Prosecutors have to prove motive and intent every day in nearly every type of criminal case, yet there is something about proving racially motivated intent that scares them off.

Let's start by debunking the idea that hate crime cases are super hard to win. In fact, statistics collected by the Justice Department's Bureau of Justice Statistics say just the opposite. The numbers collected by the bureau show that from 2015 to 2019, the conviction rate for hate crimes was 94 percent. This increased from the 83 percent conviction rate from 2005 to 2009. While the conviction rate is high, the number of cases declined is an alarmingly high 82 percent, with the most common reason being "insufficient evidence." Still, an 83 percent to 94 percent conviction rate undercuts the idea that hate crimes cases are hard to win. By comparison, the government's win percentage on appeals is about 91 percent — and appeals are considered stacked in favor of the prosecution. As a trial lawyer, I like those odds.

So why do prosecutors shy away from hate crimes cases? Other than believing that proving a racist intent motivated the crime is particularly difficult, some legal experts believe it's due to unconscious bias carried forward in systemically racist institutions. But prosecutors have to prove motive and intent every day in nearly every type of criminal case, yet there is something about proving racially motivated intent that scares them off.

In the Arbery murder cases, mountains of digital evidence about the abhorrent racist beliefs and attitudes of the defendants existed, but the state prosecutors' strategy was to avoid bringing race into it. In the federal trial, that evidence was well-mined. However, legal experts still warned that merely showing that the defendants were racist was not enough because sufficient nexus might have been lacking between those racist attitudes and them hunting down and murdering Arbery.

Indeed, over the vehement objections of the Arbery family, the federal prosecutors from the Department of Justice's storied civil rights section tried to offer the killers a plea deal rather than try it.

To be fair, prosecutors are risk-averse and always prefer the guarantee of a guilty plea rather than leaving a conviction to the vagaries of a jury. But in this case, the federal prosecutors already had the safety net of the state murder convictions if they lost the federal case.
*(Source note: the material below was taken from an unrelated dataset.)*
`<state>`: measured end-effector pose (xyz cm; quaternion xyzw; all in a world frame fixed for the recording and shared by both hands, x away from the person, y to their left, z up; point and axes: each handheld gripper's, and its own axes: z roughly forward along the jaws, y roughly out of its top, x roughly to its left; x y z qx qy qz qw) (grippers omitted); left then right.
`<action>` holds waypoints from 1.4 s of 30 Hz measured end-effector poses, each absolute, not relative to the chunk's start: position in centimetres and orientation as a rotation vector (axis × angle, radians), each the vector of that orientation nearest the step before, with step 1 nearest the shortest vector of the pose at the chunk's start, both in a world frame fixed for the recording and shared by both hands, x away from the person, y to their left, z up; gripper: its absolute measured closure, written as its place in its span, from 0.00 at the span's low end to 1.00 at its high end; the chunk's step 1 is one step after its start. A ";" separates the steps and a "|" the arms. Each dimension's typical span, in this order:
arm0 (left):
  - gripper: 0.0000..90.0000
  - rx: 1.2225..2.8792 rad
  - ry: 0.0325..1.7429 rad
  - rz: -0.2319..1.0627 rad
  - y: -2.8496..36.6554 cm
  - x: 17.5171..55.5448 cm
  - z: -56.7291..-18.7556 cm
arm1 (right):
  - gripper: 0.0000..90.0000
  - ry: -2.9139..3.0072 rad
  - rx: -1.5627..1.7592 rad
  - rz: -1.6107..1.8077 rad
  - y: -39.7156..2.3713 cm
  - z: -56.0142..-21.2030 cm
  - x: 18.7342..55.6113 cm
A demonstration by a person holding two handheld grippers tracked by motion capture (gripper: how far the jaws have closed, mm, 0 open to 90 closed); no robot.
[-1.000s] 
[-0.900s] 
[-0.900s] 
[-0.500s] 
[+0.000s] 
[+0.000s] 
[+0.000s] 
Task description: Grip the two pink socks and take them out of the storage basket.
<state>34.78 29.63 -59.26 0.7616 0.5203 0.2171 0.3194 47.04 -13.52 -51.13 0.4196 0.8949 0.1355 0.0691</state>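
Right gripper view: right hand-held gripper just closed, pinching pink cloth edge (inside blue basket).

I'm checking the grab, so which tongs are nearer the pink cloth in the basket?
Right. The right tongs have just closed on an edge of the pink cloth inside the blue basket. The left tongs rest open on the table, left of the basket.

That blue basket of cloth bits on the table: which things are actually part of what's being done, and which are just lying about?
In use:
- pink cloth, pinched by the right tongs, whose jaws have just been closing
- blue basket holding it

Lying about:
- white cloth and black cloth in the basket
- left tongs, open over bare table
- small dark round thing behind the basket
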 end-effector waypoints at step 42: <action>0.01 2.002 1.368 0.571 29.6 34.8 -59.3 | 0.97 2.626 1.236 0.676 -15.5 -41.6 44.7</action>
Don't get me wrong — there are legitimate reasons to prefer guilty pleas. For example, the federal prosecutors may have been concerned about the effect on the Arbery family if the case was lost. Perhaps they thought that justice for Arbery and his family would be better served by the certainty of a guilty plea with less punishment than a possible loss at trial. But prosecutors need to be mindful of letting such rationales overly influence their decision-making.
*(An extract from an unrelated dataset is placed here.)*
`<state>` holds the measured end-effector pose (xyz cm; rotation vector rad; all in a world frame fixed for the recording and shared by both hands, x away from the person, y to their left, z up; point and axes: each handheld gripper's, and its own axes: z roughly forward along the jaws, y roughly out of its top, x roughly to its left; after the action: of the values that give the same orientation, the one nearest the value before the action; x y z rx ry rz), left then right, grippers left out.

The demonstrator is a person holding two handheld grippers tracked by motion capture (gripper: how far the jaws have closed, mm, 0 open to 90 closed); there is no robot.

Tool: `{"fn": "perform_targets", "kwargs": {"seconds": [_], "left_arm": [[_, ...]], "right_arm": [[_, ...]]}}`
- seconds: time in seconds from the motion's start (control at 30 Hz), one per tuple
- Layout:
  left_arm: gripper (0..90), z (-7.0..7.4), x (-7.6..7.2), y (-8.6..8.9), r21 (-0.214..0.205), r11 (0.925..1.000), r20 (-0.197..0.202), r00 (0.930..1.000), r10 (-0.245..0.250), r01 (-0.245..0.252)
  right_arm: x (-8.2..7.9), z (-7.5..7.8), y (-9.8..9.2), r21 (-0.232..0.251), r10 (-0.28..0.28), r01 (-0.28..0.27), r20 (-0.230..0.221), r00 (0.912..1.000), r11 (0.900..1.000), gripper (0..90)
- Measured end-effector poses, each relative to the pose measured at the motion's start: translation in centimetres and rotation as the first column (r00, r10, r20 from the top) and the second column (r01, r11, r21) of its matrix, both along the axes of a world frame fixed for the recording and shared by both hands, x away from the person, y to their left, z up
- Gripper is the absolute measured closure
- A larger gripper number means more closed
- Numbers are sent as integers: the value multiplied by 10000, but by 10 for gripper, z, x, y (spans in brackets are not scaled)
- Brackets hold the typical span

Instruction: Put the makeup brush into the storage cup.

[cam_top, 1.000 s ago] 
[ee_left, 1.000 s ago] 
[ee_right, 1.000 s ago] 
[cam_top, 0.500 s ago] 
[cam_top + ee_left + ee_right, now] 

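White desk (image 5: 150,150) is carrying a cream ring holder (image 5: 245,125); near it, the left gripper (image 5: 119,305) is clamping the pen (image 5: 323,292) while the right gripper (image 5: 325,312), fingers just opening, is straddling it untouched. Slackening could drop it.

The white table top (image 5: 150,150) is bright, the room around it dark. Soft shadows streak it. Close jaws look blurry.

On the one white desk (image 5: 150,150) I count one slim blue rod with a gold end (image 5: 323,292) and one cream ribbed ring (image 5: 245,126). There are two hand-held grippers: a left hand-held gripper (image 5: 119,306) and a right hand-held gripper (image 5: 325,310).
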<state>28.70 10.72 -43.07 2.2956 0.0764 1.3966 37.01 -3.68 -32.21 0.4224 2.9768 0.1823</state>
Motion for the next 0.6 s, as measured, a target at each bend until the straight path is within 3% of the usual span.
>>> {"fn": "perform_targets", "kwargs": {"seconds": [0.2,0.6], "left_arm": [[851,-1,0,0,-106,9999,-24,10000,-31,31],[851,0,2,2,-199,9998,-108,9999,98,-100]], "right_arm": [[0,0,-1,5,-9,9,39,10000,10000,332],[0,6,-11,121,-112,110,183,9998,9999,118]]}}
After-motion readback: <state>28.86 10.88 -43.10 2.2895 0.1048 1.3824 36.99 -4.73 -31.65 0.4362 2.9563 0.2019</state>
When I was counsel to Attorney General Janet Reno, I once briefed her on a high-priority federal case in which a United States attorney was asking for approval on a plea deal. Reno had been a state prosecutor before becoming attorney general, so I expected that she might prefer the security of a plea deal over a trial. Instead, when I presented the plea deal to her, she rejected it, telling me: "It's a strong case. Why would I do that?" She was right. Some cases need to be tried. The Arbery murder and other hate crime cases are such cases, and my answer to the worries of prosecutors about how hard the cases may be is the old adage that "practice makes perfect." The more hate crime cases that are brought, the more the body of expertise and experience about how best to prosecute them will grow.
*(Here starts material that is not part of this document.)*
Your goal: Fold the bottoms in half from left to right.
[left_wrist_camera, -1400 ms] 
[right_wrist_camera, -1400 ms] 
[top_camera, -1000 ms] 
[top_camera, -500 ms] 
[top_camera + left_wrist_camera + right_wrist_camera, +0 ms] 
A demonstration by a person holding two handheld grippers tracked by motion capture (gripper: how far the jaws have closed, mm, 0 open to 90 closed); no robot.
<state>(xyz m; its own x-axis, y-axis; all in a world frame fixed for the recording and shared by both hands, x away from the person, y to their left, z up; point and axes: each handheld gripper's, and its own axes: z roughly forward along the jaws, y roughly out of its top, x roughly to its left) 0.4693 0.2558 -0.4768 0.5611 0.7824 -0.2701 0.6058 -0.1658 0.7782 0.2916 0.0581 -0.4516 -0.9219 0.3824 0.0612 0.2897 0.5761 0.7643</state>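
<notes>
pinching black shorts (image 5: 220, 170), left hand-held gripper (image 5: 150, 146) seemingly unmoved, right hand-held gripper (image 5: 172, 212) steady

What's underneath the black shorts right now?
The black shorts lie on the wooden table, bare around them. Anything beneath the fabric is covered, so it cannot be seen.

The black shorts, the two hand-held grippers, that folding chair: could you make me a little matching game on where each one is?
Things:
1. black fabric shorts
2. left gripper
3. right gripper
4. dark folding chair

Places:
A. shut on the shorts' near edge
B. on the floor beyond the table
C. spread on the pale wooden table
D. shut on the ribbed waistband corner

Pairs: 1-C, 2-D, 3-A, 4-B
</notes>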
Following the guilty verdicts in the federal trial, Arbery's mother, Wanda Cooper-Jones, thanked the Justice Department for bringing the case but also criticized it for trying to plead the case out against her family's wishes. "What the DOJ did today, they were made to do today. It wasn't because of what they wanted to do. They were made to do their job today," she said.

The words of Arbery's mother should resonate with all prosecutors. The prosecution and trying of hate crime cases must become a commonplace part of a prosecutor's job rather than an extraordinary event. For only when it becomes commonplace to stamp out and punish racist violence can we truly hope to end it.